The Nationalist Party of Catalonia (Partit Nacionalista de Catalunya, PNC) is a Catalan nationalist and liberal political party in Catalonia. The party was established on 12 May 2020 by former Catalan European Democratic Party (PDeCAT) coordinator-general Marta Pascal. It held its founding congress on 27 June 2020, under a political manifesto in which they announce their commitment to an agreed referendum as the solution for the issue of Catalan independence.

==History==
The origins of the party can be traced to "The Country of Tomorrow" think tank (El Pais de Demà), launched on 21 September 2019 during the so-called "Poblet Meeting" attended by about 200 members from the PDeCAT's more moderate sectors to discuss the political future of the post-Democratic Convergence of Catalonia (CDC) and its drift towards unilateralism under former Catalan president Carles Puigdemont's National Call for the Republic (CNxR). Among those attending the Meeting were former PDeCAT coordinator-general Marta Pascal, party colleagues Carles Campuzano, Jordi Xuclà, Marta Pigem or Lluis Recoder, as well as members from other parties (Antoni Fernández Teixidó and Roger Montañola from Free (Lliures), Ramon Espadaler and Albert Batlle from United to Advance (Els Units)). On 7 March 2020, the "Poblet Group" agreed to establish a new, moderate Catalan nationalist party ahead of the next Catalan regional election, unveiled on 12 May as the Nationalist Party of Catalonia (PNC).
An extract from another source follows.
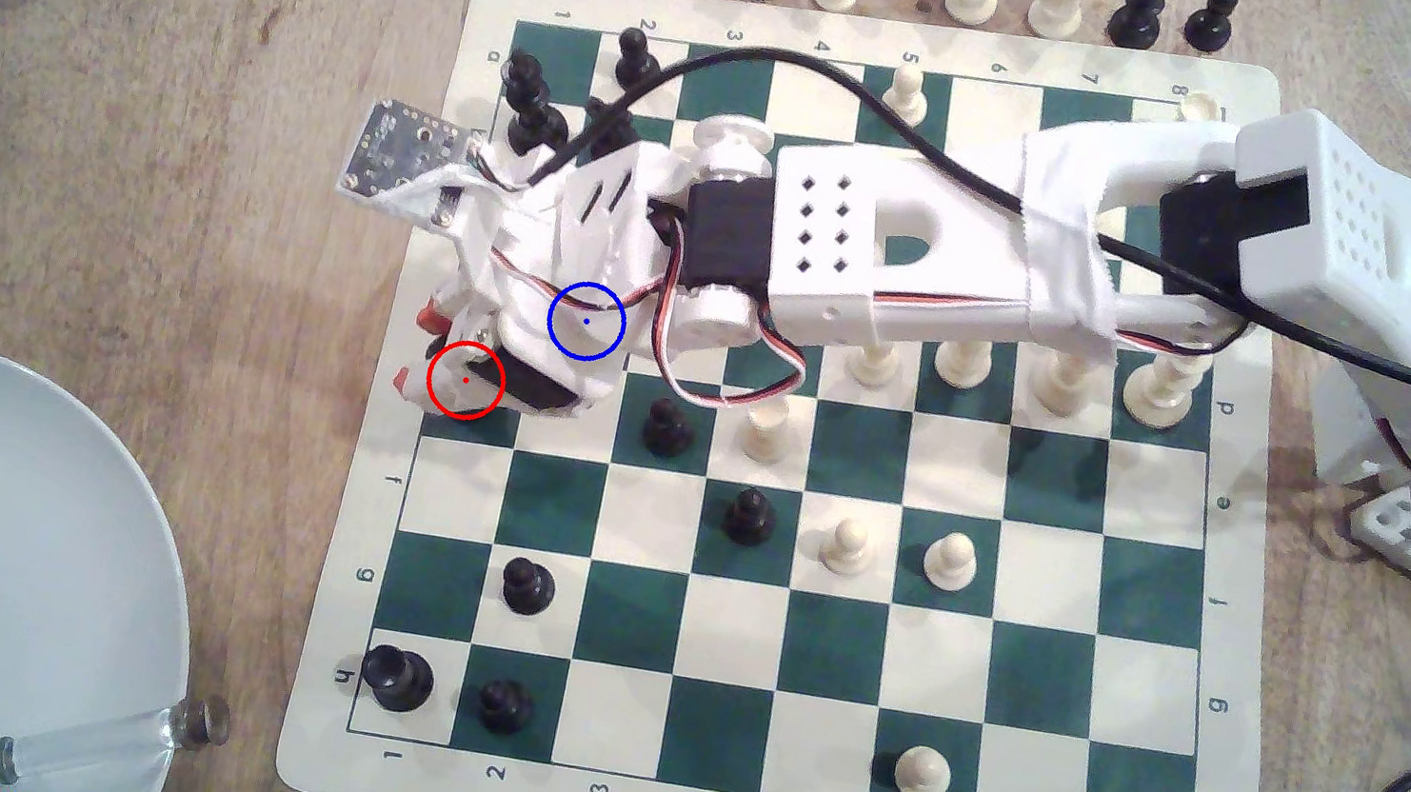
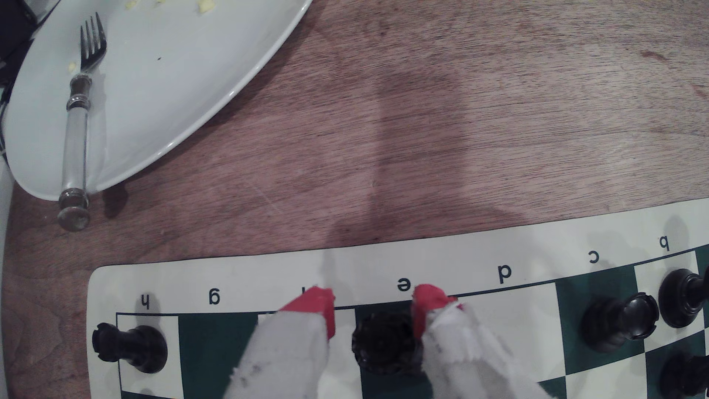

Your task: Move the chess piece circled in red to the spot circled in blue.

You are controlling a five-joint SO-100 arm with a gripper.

The party's name had been registered in the interior ministry since April 1978, by members from CDC, Democratic Union of Catalonia (UDC) and Democratic Left of Catalonia (EDC), as a monicker for a possible merger of the three parties ahead of the 1979 Spanish general election and 1980 Catalan regional election. In the end, only EDC ended up merging with CDC, whereas the latter and UDC formed the long-lasting Convergence and Union (CiU) alliance. The Nationalist Youth of Catalonia (JNC), CDC's youth wing, was originally founded in anticipation of its mother party ultimately being the PNC.
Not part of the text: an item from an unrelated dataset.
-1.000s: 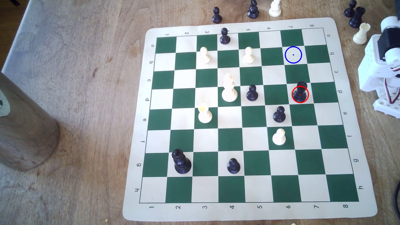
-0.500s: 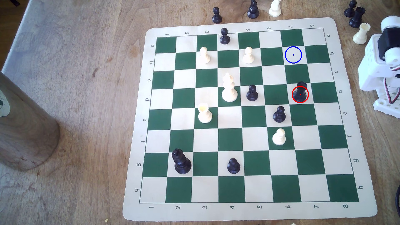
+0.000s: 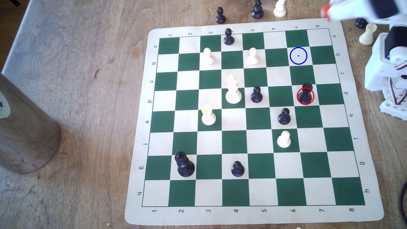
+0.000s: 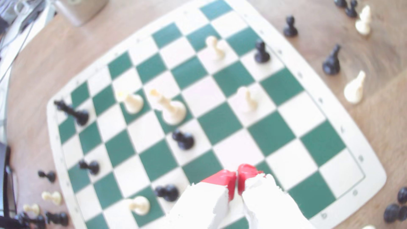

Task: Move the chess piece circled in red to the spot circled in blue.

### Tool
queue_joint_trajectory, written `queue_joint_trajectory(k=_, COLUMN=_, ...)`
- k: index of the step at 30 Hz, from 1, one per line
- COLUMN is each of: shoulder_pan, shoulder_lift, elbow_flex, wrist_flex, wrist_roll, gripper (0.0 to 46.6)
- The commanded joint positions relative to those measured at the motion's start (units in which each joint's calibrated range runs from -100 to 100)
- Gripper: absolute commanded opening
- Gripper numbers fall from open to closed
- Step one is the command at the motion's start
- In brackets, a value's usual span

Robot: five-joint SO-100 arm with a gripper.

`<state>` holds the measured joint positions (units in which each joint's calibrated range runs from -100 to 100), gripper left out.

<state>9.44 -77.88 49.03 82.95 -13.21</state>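
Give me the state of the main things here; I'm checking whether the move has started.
black rook: upright on its red-ringed square, untouched.
blue-ringed square: vacant.
gripper: shut, holding nothing, above the board.
black king: upright.
white king: upright.

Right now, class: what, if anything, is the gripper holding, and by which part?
Nothing. In the wrist view the gripper has its red tips closed together with nothing between them, and the black rook stands alone on its red-ringed square.
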Motion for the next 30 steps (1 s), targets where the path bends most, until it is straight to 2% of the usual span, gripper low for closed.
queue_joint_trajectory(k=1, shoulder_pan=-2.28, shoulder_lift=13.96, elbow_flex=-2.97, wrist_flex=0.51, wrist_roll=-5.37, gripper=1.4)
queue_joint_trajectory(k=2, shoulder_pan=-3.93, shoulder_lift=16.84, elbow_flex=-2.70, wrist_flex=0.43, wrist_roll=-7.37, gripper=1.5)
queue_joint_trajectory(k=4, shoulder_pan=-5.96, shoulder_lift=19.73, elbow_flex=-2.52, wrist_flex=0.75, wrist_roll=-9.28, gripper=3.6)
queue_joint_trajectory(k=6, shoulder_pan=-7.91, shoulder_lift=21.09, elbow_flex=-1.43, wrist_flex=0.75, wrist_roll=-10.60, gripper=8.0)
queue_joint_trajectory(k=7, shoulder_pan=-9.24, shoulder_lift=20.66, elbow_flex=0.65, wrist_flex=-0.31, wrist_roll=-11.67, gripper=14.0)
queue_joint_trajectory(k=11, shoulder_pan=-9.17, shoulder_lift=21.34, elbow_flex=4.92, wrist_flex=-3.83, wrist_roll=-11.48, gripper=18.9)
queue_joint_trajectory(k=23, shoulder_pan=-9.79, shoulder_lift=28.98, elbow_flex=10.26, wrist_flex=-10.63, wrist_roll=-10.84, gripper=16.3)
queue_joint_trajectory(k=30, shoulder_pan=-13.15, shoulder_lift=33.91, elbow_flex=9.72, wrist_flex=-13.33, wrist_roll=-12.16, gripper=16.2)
On 27 April 2020, Pascal announced her intention to leave the PDeCAT and join the new party out of her disagreement with the PDeCAT and Together for Catalonia's drift towards Puigdemont's personalist project, a decision made public on 17 May. On 27 June 2020, Pascal's party, the PNC, held its founding congress in which she was elected as the party's secretary-general and Olga Tortosa Marín as president, with former members from the PDeCAT and the late CiU forming the PNC's executive committee. The CNxR commented on the PNC's establishment that "no more parties are needed, but more unity".
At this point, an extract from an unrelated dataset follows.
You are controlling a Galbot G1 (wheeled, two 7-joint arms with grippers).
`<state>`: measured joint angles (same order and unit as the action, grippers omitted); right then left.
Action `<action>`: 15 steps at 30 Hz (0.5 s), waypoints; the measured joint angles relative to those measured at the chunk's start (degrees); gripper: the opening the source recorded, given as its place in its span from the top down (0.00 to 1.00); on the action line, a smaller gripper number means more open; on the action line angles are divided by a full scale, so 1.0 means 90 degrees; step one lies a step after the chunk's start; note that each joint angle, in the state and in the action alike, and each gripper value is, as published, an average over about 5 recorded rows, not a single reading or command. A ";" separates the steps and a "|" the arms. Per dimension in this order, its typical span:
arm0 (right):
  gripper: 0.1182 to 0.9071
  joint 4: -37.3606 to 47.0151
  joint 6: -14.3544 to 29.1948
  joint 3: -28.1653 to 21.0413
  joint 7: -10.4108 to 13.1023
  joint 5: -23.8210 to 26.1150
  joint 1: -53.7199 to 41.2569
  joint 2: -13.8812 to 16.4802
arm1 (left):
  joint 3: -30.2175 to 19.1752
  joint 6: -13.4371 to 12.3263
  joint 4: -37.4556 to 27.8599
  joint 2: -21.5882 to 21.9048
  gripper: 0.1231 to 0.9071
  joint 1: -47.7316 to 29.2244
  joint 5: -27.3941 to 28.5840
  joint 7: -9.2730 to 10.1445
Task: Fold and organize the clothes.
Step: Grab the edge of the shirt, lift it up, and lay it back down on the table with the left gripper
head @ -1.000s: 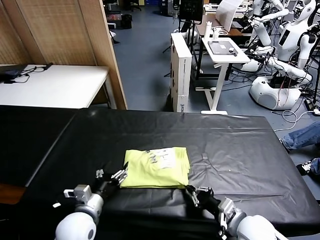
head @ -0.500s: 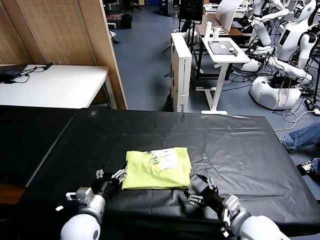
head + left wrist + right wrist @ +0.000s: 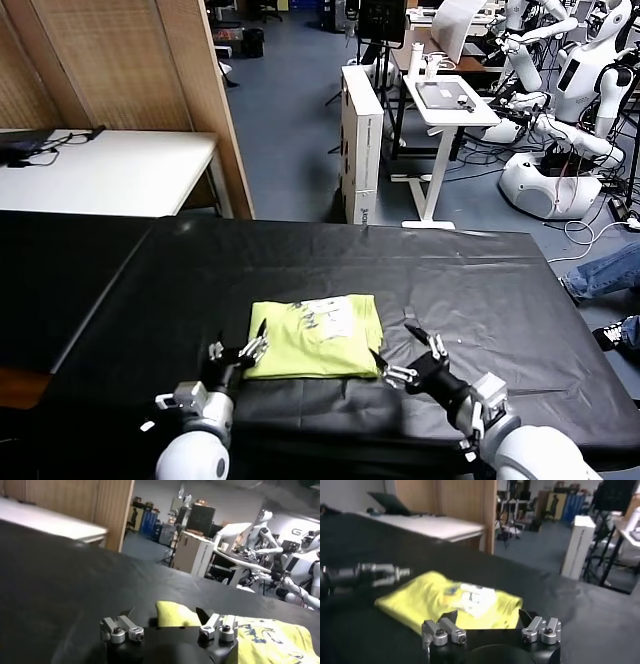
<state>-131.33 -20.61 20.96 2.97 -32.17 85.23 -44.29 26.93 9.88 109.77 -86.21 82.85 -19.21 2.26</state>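
T-shirt point(image 3: 315, 336) sits folded into a compact rectangle on the black worktop point(image 3: 480, 290), near-centre, closer to the near edge than the far one. Fold looks done; the step in hand reads as release and tidy/retreat.

Left pincer point(image 3: 240, 353): fingers apart, nothing held, tips right at the near-left corner of the bundle; can't tell if they touch the cloth. Right pincer point(image 3: 408, 358): fingers apart, empty, just beside the near-right corner, with a gap to the fabric.

How to do it well, my read:
- Pull both arms back toward the near edge, low and straight, with fingers kept spread. Thin, soft fabric will snag on a fingertip and drag a layer open.
- Left side is the risk: the tip is so close to the corner that a sideways move could flip the top ply. Lift slightly first, then retract.
- If squaring up is needed, nudge from the flat edges, not the corners.

Orientation: long axis runs left-right across the worktop, short axis near-far. Edges roughly parallel to the worktop's near edge, slightly skewed. White label patch point(image 3: 328, 314) faces up, on the far-right part of the top face. Right edge looks thicker and rounded, likely a fold line; the left corner lies flatter.
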 joint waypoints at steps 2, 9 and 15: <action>0.00 -0.0021 -0.0001 0.0039 0.0000 -0.0006 0.0015 -0.0007 | -0.0013 0.0004 -0.0044 -0.0017 0.00 -0.0004 -0.0033 -0.0004; 0.00 -0.0029 -0.0006 0.0095 0.0000 -0.0009 0.0016 -0.0018 | -0.0077 -0.0002 -0.0106 -0.0072 0.00 0.0001 -0.0081 -0.0044; 0.00 -0.0048 -0.0007 0.0116 0.0000 0.0004 0.0035 -0.0025 | -0.0082 0.0011 -0.0145 -0.0081 0.10 -0.0012 -0.0193 -0.0096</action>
<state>-131.76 -20.67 22.01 2.97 -32.14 85.55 -44.52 26.19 9.97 108.47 -86.94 82.74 -20.95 1.39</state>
As of mid-2020, the PNC did not rule out contesting the 2021 Catalan regional election in alliance with other political parties from the moderate Catalan nationalist spectrum, such as Els Units or Lliures.

==Ideology==
The party aims at occupying the political and electoral space left by the dissolution of Convergence and Union (CiU), advocating for a catalanist, liberal, pro-European, moderate and bilateralist political project aimed at emulating the hegemonic success of the Basque Nationalist Party (PNV) in the Basque Country. Opposed to unilateralism, the party does not rule out the ultimate goal of Catalan independence, but taking as a priority the recovery of the trimmed 2006 Statute and the attaining of the highest possible levels of self-government. The party is opposed to the imprisonment of pro-independence politicians.